What does ‘apportioned among the states’ mean? It means “to distribute or allocate proportionally.” (Webster) It means divided up equally among the states, based on their population. That is one of the reasons a census is taken every ten years. Also note that the federal government can impose a direct tax on the states, BUT NOT on the people. This power was not delegated to them!

Notice that the first clause says that direct taxes are to be apportioned among the states according to their numbers. It doesn’t say among the individual people, but among the states. If the government wants to raise 10 million dollars, it divides that amount proportionally among the states, based on their population. The states then collect it as they want, usually as a property, or other tax that is acceptable to them. Also note, that “no direct tax” shall be laid unless in proportion to the census. And since it is apportioned ‘among the states’, this restriction does not apply when taxes are laid outside the states.

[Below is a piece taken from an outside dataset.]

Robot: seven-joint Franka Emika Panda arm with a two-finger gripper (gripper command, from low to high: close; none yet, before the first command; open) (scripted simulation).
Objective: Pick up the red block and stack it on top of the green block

That is why the government needs to take a census, so it knows how much tax it can raise from the states through direct taxation. This method of taxation was only used four times after the founding of America. The direct tax is levied on each separate state, according to the census, and then each state must collect its share of the national tax from its Citizens. The state Citizens cannot be taxed by the federal government, with a direct tax, without apportionment among the states, except when the state does not comply with the direct tax imposed on them. Remember, a direct tax is levied on the individual states, NOT on the citizens of that state. Some people think the 16th amendment removed the apportionment feature of direct taxes. This is not true. Even if direct taxes did NOT have to be apportioned, the tax must STILL be applied to the states, not to the individual people!

An important distinction is to be made here. A direct tax is ALWAYS on property. On your property rights.

It is on something you OWN. Your inalienable rights are either personal or real property. Therefore, your rights cannot be federally taxed with a direct tax. This restriction does not apply to the states and states CAN impose a direct tax on your property, i.e. property tax. Also note that the inalienable right of property also includes the income from that property.

The second category is that of INDIRECT TAXES. There is one constitutional authority delegating this power of indirect taxation to Congress. It is:

Article 1 Section 8, Clause 1:The Congress shall have power to lay and collect taxes, duties, imposts and excises to pay the debts and provide for the common defense and general welfare of the United States: But all duties, imposts and excises shall be uniform throughout the United States.

What does uniform mean? It means that all subjects in a taxable category or class, will be taxed at the same rate. If the tax on distilling alcohol is 5% of the net income, then all distilling of alcohol must be taxed at the same rate, 5%. Indirect taxes CAN be levied on activities engaged in by individuals.

A tax on duties, imposts and excises is NOT on the person (capitation tax) engaged in an activity, and it is NOT on the income (property) received from an activity, but is on the activity itself. And this taxable activity is a ‘privilege’ that is granted and regulated by the government How MUCH tax is imposed on that activity is determined by the income produced by that activity. The income is just a guideline for determining the amount of tax. The tax is NOT ON the income!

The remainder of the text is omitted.